Go through the listing below and return every line exactly.

= Beginning of Section =

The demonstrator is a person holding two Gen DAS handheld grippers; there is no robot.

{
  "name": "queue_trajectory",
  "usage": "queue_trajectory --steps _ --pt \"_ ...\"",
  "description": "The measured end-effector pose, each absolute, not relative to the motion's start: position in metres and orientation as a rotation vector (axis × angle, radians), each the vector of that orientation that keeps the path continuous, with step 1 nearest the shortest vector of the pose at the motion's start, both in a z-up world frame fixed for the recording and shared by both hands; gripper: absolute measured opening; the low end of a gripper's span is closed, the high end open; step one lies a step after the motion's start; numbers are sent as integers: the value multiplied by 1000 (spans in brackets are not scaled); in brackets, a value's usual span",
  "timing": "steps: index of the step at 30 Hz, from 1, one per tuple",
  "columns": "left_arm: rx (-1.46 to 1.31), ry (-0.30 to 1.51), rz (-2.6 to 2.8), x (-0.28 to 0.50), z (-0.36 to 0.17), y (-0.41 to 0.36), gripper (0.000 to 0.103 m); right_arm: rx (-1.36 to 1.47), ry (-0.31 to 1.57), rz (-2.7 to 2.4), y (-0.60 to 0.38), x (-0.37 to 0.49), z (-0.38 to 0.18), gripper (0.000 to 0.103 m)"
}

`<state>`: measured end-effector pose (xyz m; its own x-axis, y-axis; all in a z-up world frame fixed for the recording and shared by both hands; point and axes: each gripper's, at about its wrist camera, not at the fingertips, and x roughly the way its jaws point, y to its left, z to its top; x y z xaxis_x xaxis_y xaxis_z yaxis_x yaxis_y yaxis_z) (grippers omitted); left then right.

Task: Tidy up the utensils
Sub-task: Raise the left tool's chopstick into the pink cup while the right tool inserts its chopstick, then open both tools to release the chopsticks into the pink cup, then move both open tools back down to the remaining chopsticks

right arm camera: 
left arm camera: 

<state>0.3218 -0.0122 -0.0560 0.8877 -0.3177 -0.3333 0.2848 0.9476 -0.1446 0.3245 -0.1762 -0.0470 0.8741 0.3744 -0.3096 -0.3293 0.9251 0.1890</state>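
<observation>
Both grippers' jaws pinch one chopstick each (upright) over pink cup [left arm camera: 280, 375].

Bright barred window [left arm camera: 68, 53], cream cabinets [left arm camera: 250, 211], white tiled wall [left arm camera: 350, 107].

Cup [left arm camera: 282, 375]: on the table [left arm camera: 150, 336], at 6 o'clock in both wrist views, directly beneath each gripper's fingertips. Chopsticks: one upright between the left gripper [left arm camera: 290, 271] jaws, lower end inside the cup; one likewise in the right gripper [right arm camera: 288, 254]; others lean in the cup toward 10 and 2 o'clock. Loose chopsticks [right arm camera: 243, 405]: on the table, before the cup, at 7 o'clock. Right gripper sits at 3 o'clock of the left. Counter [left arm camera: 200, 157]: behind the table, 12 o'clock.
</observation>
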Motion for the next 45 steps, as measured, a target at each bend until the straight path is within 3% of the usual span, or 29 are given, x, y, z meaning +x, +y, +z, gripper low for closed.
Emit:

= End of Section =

## Exercise result:
The demonstrator is a person holding two Gen DAS handheld grippers; there is no robot.

{
  "name": "queue_trajectory",
  "usage": "queue_trajectory --steps _ --pt \"_ ...\"",
  "description": "The measured end-effector pose, each absolute, not relative to the motion's start: position in metres and orientation as a rotation vector (axis × angle, radians), each the vector of that orientation that keeps the path continuous, with step 1 nearest the shortest vector of the pose at the motion's start, both in a z-up world frame fixed for the recording and shared by both hands; gripper: absolute measured opening; the low end of a gripper's span is closed, the high end open; step one lies a step after the motion's start; numbers are sent as integers: the value multiplied by 1000 (spans in brackets are not scaled); in brackets, a value's usual span",
  "timing": "steps: index of the step at 30 Hz, from 1, one per tuple",
  "columns": "left_arm: rx (-1.46 to 1.31), ry (-0.30 to 1.51), rz (-2.6 to 2.8), x (-0.28 to 0.50), z (-0.36 to 0.17), y (-0.41 to 0.36), gripper (0.000 to 0.103 m); right_arm: rx (-1.36 to 1.47), ry (-0.31 to 1.57), rz (-2.7 to 2.4), y (-0.60 to 0.38), x (-0.37 to 0.49), z (-0.38 to 0.18), gripper (0.000 to 0.103 m)"
}

`<state>`: measured end-effector pose (xyz m; its own x-axis, y-axis; all in a z-up world frame fixed for the recording and shared by both hands; point and axes: each gripper's, at about its wrist camera, not at the fingertips, and x roughly the way its jaws point, y to its left, z to its top; x y z xaxis_x xaxis_y xaxis_z yaxis_x yaxis_y yaxis_z) (grippers omitted); left then right.

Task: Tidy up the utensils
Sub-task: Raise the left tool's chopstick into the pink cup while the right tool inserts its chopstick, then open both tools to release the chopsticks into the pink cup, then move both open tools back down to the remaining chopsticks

right arm camera: 
left arm camera: 

<state>0.3218 -0.0122 -0.0560 0.8877 -0.3177 -0.3333 0.2848 0.9476 -0.1446 0.3245 -0.1762 -0.0470 0.8741 0.3744 -0.3096 -0.3293 0.9251 0.1890</state>
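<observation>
Both grippers' jaws pinch one chopstick each (upright) over pink cup [left arm camera: 280, 375].

Bright barred window [left arm camera: 68, 53], cream cabinets [left arm camera: 250, 211], white tiled wall [left arm camera: 350, 107].

Cup [left arm camera: 282, 375]: on the table [left arm camera: 150, 336], at 6 o'clock in both wrist views, directly beneath each gripper's fingertips. Chopsticks: one upright between the left gripper [left arm camera: 290, 271] jaws, lower end inside the cup; one likewise in the right gripper [right arm camera: 288, 254]; others lean in the cup toward 10 and 2 o'clock. Loose chopsticks [right arm camera: 243, 405]: on the table, before the cup, at 7 o'clock. Right gripper sits at 3 o'clock of the left. Counter [left arm camera: 200, 157]: behind the table, 12 o'clock.
</observation>
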Motion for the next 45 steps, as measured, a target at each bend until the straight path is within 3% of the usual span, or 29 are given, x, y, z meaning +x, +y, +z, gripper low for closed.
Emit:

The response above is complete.